Re: HTTP 1.0&1.1 URL safe characters conflict with HTML?

On Fri, 9 Feb 1996, Roy T. Fielding wrote:

> > Reviewing not quite current HTTP 1.0 and 1.1 drafts I noticed that the 
> > plus sign (+) character is included as a safe character.
> > 
> > This would seem to be in conflict with current practice and the HTML
> > RFC where the + is part of the url encoding scheme to represent blanks.
> 
> It is safe, and "+" does not represent blanks.  The "+" character is
> used to separate keywords in a URL generated by an ISINDEX query,
> but those separators are not equivalent to blanks.  Since the query part
> is generated, there is no need for "+" to be reserved in the URL syntax,
> which is why it is not reserved in RFC 1738.

On this you are wrong ... See RFC 1866, section 8.2.1. + is clearly
used to encode spaces:
        1. The form field names and values are escaped: space
        characters are replaced by `+', and then reserved characters
        are escaped as per [URL]; that is, non-alphanumeric
        characters are replaced by `%HH', a percent sign and two
        hexadecimal digits representing the ASCII code of the
        character. Line breaks, as in multi-line text field values,
        are represented as CR LF pairs, i.e. `%0D%0A'.           

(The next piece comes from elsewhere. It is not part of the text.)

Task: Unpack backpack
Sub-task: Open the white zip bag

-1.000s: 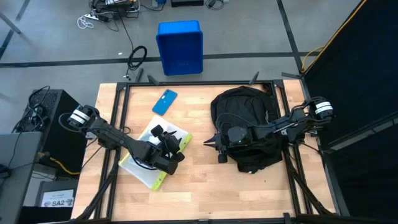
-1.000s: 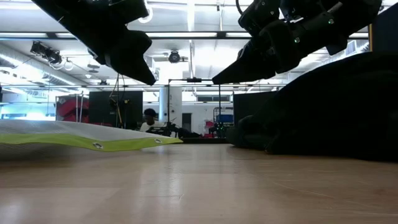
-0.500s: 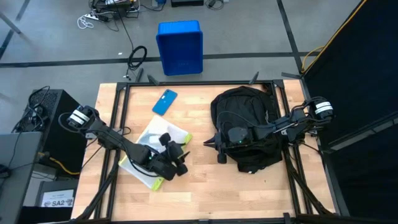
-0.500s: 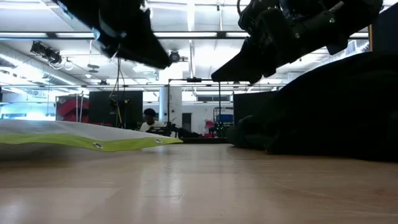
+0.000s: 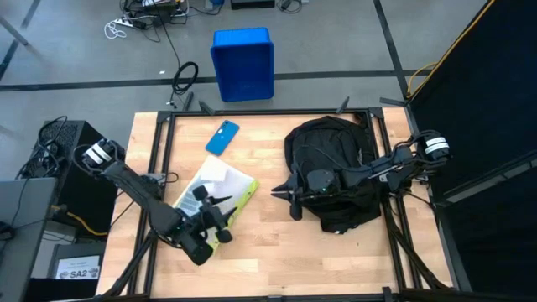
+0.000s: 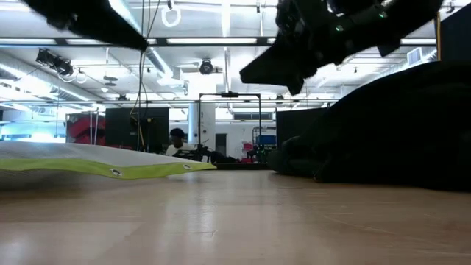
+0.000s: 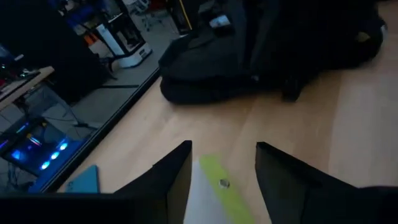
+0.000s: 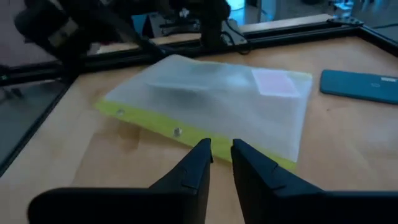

Furthermore, current practice clearly follows the description in
RFC1866. For example, Netscape 1.1.  At least two search services
used + as a must include flag (AltaVista and Infoseek). If the +
character was not %xx encoded, it would be impossible to decode
the user's input.

unsafe or reserved, I don't care but + isn't safe. If the choice is
'reserved', then I believe % should also be 'reserved' as it has
exactly the same role as + as it is used to encode other
characters. I see no justification for + to be reserved and
% unsafe.

Dave Morris

Received on Sunday, 11 February 1996 00:34:23 UTC